** Opening The data block **

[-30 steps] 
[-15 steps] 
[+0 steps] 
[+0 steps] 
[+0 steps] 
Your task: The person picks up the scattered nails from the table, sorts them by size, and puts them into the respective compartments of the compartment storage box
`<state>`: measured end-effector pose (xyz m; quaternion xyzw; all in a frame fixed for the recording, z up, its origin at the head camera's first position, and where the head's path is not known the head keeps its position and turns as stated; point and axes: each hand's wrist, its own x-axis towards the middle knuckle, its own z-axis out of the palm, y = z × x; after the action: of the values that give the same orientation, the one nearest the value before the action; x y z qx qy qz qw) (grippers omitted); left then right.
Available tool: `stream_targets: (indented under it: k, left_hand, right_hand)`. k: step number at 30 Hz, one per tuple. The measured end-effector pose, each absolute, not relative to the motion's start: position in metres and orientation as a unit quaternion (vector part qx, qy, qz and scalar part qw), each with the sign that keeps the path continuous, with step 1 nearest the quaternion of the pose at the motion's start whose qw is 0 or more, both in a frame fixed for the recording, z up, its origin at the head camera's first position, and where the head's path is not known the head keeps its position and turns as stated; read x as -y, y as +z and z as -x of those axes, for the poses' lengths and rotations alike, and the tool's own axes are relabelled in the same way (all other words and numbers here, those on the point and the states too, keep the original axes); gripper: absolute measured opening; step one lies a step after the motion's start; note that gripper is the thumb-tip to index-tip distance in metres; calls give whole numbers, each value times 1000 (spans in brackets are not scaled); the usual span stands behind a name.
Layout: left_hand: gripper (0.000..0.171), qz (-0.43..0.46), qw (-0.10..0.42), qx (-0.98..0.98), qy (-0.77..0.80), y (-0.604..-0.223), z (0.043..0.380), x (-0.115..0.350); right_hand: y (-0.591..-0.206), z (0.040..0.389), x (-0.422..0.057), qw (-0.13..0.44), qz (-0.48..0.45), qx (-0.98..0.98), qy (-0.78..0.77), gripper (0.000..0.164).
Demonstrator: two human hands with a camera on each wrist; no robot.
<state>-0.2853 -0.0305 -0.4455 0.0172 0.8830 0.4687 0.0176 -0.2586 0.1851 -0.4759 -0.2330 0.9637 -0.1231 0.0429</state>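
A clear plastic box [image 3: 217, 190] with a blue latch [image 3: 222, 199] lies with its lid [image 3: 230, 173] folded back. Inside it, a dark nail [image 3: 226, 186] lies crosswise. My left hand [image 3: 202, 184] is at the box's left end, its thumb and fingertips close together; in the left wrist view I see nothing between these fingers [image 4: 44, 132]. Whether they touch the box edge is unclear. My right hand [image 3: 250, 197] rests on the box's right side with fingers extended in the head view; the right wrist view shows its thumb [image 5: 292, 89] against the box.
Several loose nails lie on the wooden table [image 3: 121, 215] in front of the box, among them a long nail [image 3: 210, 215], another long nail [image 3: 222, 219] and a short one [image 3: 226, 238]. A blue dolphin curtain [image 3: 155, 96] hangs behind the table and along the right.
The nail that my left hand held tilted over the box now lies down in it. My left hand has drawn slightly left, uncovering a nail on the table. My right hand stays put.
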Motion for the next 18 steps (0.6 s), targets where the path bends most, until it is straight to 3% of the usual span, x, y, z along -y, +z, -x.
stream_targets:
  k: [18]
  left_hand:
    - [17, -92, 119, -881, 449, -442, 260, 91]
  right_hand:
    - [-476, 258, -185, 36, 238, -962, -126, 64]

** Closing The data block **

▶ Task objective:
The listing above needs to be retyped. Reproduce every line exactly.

▶ Result of the task:
[-30 steps] 
[-15 steps] 
[+0 steps] 
[+0 steps] 
[+0 steps] 
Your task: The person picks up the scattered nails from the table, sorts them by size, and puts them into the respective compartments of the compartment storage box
`<state>`: measured end-effector pose (xyz m; quaternion xyzw; all in a frame fixed for the recording, z up, its origin at the head camera's first position, and where the head's path is not known the head keeps its position and turns as stated; point and axes: each hand's wrist, its own x-axis towards the middle knuckle, its own z-axis out of the palm, y = z × x; after the action: of the values that give the same orientation, the one nearest the value before the action; x y z qx qy qz qw) (grippers omitted); left then right.
Available tool: `stream_targets: (indented under it: k, left_hand, right_hand)`. k: step number at 30 Hz, one per tuple. The measured end-effector pose, each absolute, not relative to the motion's start: position in metres and orientation as a unit quaternion (vector part qx, qy, qz and scalar part qw), each with the sign that keeps the path continuous, with step 1 nearest the quaternion of the pose at the motion's start whose qw is 0 or more, both in a frame fixed for the recording, z up, its origin at the head camera's first position, and where the head's path is not known the head keeps its position and turns as stated; read x as -y, y as +z and z as -x of those axes, for the poses' lengths and rotations alike, and the tool's own axes are relabelled in the same way (all other words and numbers here, those on the point and the states too, keep the original axes); gripper: absolute measured opening; step one lies a step after the motion's start; note that gripper is the thumb-tip to index-tip distance in metres; calls give whole numbers, each value times 1000 (spans in brackets are not scaled); the usual span stands behind a name.
Layout: left_hand: gripper (0.000..0.171), qz (-0.43..0.46), qw (-0.10..0.42), qx (-0.98..0.98), qy (-0.77..0.80), y (-0.604..-0.223), z (0.043..0.380), x (-0.115..0.350); right_hand: y (-0.591..-0.206), z (0.040..0.389), x (-0.422..0.057), qw (-0.13..0.44), qz (-0.48..0.45), qx (-0.98..0.98), qy (-0.78..0.77), gripper (0.000..0.164).
Demonstrator: two human hands with a camera on each wrist; no robot.
<state>-0.2853 -0.0305 -0.4455 0.0172 0.8830 0.4687 0.0176 -0.2586 0.1851 -0.4759 -0.2330 0.9637 -0.1231 0.0429</state>
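A clear plastic box [image 3: 217, 190] with a blue latch [image 3: 222, 199] lies with its lid [image 3: 230, 173] folded back. Inside it, a dark nail [image 3: 226, 186] lies crosswise. My left hand [image 3: 202, 184] is at the box's left end, its thumb and fingertips close together; in the left wrist view I see nothing between these fingers [image 4: 44, 132]. Whether they touch the box edge is unclear. My right hand [image 3: 250, 197] rests on the box's right side with fingers extended in the head view; the right wrist view shows its thumb [image 5: 292, 89] against the box.
Several loose nails lie on the wooden table [image 3: 121, 215] in front of the box, among them a long nail [image 3: 210, 215], another long nail [image 3: 222, 219] and a short one [image 3: 226, 238]. A blue dolphin curtain [image 3: 155, 96] hangs behind the table and along the right.
The nail that my left hand held tilted over the box now lies down in it. My left hand has drawn slightly left, uncovering a nail on the table. My right hand stays put.
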Motion for the next 18 steps (0.6 s), targets where the path bends most, until it is straight to 3% of the usual span, x, y, z along -y, +z, -x.
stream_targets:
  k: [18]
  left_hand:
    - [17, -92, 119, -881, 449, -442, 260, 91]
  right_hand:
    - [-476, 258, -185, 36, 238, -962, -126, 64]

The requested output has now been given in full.